Posted to user@beam.apache.org by "Sunny, Mani Kolbe" <Su...@DNB.com> on 2020/06/24 11:22:01 UTC

How to create a marker file when each window completes?

Hello,

We are developing a beam pipeline which runs on SparkRunner on streaming mode. This pipeline read from Kinesis, do some translations, filtering and finally output to S3 using AvroIO writer. We are using Fixed windows with triggers based on element count and processing time intervals. Outputs path is partitioned by window start timestamp. allowedLateness=0sec

This is all working fine. But to support some legacy downstream services, we need to ensure that output partitions has marker file to indicate that data completeness and is ready for downstream conception. Something like hadoop's .SUCCESS file or a .COMPLETE. Is there way to create such a marker file in Beam on window closing event?

Regards,
Mani

Re: How to create a marker file when each window completes?

Posted by Luke Cwik <lc...@google.com>.
You can use the @OnWindowExpiration with a stateful DoFn that consumes the
PCollection<WriteFilesResult> (you'll need to convert the PCollection to be
a keyed PCollection which you can do that with WithKeys.of(null)) . The
window expiration will only be invoked once all upstream processing for
that window has been completed.

On Wed, Jun 24, 2020 at 9:18 AM Sunny, Mani Kolbe <Su...@dnb.com> wrote:

> Lets say I set *FixedWindows.of*(Duration.standardMinutes(10))
>
> Since my event time is determined by WithTimestamps.of(Instant.now()), I
> can safely assume window is closed once that 10 min period is passed.
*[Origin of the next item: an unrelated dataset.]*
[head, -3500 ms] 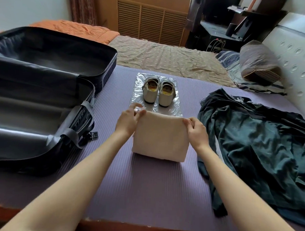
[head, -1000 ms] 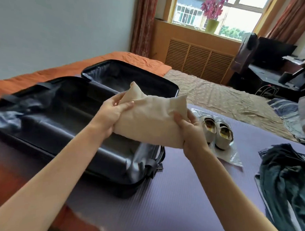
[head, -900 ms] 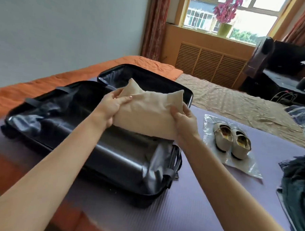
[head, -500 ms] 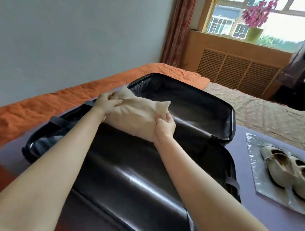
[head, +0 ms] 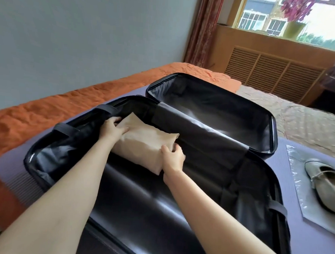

But
> how do I ensure that all records belonged to that  window are already
> flushed to disk. That I can safely create a .COMPLETE flag?
>
>
>
> *From:* Luke Cwik <lc...@google.com>
> *Sent:* Wednesday, June 24, 2020 5:10 PM
> *To:* user <us...@beam.apache.org>
> *Subject:* Re: How to create a marker file when each window completes?
>
>
>
> *CAUTION:* This email originated from outside of D&B. Please do not click
> links or open attachments unless you recognize the sender and know the
> content is safe.
>
>
>
> Knowing when a window is "closed" is based upon having the watermark
> advance which is based upon even time.
>
>
>
> On Wed, Jun 24, 2020 at 9:05 AM Sunny, Mani Kolbe <Su...@dnb.com> wrote:
>
> Hi Luke,
>
>
>
> Sorry forgot to mention, we override the event timestamp to current using
> WithTimestamps.of(Instant.now()) as we don’t really care actual event time.
> So FixedWindow closes when current time passes window.end time.
>
>
>
> It is a standard practice in oozie world to trigger downstream jobs based
> on marker files. So thought someone might have encountered this before
> problem before me.
>
>
>
> Regards,
>
> Mani
>
>
>
>
>
>
>
> *From:* Luke Cwik <lc...@google.com>
> *Sent:* Wednesday, June 24, 2020 4:23 PM
> *To:* user <us...@beam.apache.org>
> *Subject:* Re: How to create a marker file when each window completes?
>
>
>
> *CAUTION:* This email originated from outside of D&B. Please do not click
> links or open attachments unless you recognize the sender and know the
> content is safe.
>
>
>
> What do you consider complete? (I ask this since you are using element
> count and processing time triggers)
>
>
>
> Generally the idea is that you can feed the output
> PCollection<WriteFilesResult> to a stateful DoFn with
> an @OnWindowExpiration setup but this works only if you completeness is
> controlled by watermark advancement. Note that @OnWindowExpiration is new
> to Beam so it may not yet work with Spark.
>
>
>
> On Wed, Jun 24, 2020 at 4:22 AM Sunny, Mani Kolbe <Su...@dnb.com> wrote:
>
> Hello,
>
>
>
> We are developing a beam pipeline which runs on SparkRunner on streaming
> mode. This pipeline read from Kinesis, do some translations, filtering and
> finally output to S3 using AvroIO writer. We are using Fixed windows with
> triggers based on element count and processing time intervals. Outputs path
> is partitioned by window start timestamp. allowedLateness=0sec
>
>
>
> This is all working fine. But to support some legacy downstream services,
> we need to ensure that output partitions has marker file to indicate that
> data completeness and is ready for downstream conception. Something like
> hadoop’s .SUCCESS file or a .COMPLETE. Is there way to create such a marker
> file in Beam on window closing event?
>
>
>
> Regards,
>
> Mani
>
>

RE: How to create a marker file when each window completes?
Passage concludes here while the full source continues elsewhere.